• **The problem**: Copy each line of the material below that includes the string "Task".

• **Records**:
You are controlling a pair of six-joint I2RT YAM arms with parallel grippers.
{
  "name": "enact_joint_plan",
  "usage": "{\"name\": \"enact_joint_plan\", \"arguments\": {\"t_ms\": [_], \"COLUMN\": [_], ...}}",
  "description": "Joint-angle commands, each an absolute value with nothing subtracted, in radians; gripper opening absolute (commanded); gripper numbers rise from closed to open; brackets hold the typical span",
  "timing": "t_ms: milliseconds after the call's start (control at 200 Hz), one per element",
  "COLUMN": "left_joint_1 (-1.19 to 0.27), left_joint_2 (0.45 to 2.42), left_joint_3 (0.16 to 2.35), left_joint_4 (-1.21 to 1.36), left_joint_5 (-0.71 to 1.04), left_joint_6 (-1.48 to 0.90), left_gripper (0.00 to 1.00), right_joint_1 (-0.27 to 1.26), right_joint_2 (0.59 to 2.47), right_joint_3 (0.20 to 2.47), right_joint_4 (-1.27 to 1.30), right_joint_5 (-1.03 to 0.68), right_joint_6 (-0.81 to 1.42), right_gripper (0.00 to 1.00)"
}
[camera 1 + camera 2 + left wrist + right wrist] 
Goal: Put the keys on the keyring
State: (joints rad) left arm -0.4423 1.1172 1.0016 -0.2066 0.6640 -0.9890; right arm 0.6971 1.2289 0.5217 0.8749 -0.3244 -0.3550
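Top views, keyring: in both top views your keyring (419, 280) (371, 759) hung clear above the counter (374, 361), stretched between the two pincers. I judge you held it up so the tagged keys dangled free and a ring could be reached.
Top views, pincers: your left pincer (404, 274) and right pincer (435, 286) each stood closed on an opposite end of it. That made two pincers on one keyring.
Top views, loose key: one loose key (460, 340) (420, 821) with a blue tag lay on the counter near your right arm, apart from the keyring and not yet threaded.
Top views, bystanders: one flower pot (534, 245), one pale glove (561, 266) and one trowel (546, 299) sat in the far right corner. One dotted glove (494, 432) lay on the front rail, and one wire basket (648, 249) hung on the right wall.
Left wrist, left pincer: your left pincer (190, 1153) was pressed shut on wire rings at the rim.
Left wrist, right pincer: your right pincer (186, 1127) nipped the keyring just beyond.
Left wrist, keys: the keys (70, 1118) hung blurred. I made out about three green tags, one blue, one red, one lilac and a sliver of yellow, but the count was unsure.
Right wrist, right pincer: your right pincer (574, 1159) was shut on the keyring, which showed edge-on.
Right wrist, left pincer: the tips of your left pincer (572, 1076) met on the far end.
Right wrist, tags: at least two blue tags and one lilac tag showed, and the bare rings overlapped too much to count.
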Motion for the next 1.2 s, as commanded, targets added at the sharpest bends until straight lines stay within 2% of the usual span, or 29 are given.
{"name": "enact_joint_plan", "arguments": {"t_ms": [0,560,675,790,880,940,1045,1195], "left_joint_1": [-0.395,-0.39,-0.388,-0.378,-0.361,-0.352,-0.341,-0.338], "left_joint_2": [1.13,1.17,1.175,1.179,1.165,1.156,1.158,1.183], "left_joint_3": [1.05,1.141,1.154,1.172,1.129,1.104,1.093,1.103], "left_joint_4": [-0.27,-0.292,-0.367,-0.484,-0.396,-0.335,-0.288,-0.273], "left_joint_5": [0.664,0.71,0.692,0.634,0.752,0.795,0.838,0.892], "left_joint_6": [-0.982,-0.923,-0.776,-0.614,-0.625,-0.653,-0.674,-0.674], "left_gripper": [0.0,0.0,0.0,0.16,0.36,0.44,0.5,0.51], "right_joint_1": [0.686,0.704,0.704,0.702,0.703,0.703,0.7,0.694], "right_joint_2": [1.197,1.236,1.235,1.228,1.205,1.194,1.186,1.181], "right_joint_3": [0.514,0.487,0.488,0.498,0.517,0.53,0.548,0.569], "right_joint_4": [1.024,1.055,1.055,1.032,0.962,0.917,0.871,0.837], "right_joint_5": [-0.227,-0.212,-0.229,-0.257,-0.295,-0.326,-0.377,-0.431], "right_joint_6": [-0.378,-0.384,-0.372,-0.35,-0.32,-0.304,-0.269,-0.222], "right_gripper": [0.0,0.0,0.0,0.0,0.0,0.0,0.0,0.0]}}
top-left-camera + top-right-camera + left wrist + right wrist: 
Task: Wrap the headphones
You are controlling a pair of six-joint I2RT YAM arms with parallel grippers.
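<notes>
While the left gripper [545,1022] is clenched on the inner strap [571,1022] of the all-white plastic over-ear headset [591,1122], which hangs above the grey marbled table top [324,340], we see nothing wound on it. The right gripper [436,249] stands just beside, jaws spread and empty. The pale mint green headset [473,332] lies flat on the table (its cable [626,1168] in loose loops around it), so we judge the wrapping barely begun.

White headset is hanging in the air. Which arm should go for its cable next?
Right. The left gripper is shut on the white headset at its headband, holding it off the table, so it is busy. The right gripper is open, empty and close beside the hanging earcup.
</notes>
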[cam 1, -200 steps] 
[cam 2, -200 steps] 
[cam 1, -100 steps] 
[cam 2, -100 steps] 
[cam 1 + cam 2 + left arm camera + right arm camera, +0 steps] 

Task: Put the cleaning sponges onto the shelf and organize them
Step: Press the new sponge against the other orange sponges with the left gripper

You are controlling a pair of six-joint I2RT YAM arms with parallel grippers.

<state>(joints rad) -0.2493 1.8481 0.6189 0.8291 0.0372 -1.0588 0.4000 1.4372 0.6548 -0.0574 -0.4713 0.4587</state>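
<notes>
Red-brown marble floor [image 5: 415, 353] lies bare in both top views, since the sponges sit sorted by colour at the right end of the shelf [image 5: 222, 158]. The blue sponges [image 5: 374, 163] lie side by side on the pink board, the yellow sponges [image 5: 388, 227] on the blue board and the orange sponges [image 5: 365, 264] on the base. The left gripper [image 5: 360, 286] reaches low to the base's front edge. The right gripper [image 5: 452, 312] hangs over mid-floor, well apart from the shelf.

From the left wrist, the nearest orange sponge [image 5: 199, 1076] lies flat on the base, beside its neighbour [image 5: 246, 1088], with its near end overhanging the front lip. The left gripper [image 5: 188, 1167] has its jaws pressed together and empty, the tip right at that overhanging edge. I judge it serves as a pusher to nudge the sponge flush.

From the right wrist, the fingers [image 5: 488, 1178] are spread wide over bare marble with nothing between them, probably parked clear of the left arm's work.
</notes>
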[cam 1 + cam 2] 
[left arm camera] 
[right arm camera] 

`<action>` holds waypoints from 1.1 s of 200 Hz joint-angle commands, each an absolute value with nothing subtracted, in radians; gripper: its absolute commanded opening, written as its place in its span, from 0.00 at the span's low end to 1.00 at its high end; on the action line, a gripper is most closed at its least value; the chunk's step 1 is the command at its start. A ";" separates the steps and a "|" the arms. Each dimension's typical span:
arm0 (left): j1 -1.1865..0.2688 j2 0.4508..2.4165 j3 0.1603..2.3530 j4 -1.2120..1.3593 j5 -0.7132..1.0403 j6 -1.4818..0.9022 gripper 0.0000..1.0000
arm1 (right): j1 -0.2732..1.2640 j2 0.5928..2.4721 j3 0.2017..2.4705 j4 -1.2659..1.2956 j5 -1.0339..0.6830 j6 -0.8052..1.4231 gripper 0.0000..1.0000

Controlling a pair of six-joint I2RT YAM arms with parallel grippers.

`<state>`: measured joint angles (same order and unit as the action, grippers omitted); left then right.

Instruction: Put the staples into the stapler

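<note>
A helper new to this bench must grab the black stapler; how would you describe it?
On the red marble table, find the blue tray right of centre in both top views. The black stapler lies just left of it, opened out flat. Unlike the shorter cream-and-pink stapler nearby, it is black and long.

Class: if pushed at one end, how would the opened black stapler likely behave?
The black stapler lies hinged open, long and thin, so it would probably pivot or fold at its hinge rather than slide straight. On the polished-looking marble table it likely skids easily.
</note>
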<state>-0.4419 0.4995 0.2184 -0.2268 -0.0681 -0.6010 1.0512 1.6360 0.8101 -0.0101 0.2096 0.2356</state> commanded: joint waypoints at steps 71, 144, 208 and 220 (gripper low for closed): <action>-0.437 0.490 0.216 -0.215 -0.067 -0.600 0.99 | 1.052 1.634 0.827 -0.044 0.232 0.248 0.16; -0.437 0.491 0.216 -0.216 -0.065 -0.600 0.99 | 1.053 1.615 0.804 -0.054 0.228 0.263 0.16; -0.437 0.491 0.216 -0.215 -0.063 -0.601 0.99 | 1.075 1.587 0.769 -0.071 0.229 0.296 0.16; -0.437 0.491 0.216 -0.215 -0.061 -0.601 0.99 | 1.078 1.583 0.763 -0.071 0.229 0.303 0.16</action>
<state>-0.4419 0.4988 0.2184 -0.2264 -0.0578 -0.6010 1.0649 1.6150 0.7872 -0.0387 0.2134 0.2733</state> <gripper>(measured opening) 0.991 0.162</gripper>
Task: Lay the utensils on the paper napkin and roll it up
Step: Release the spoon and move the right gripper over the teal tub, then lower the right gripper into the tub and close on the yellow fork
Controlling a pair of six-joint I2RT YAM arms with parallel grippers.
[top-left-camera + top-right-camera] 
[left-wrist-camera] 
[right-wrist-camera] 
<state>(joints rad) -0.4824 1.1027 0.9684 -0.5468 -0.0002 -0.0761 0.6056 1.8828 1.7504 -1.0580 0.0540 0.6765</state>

• **Response to the exercise**:
Task: Wrap the headphones
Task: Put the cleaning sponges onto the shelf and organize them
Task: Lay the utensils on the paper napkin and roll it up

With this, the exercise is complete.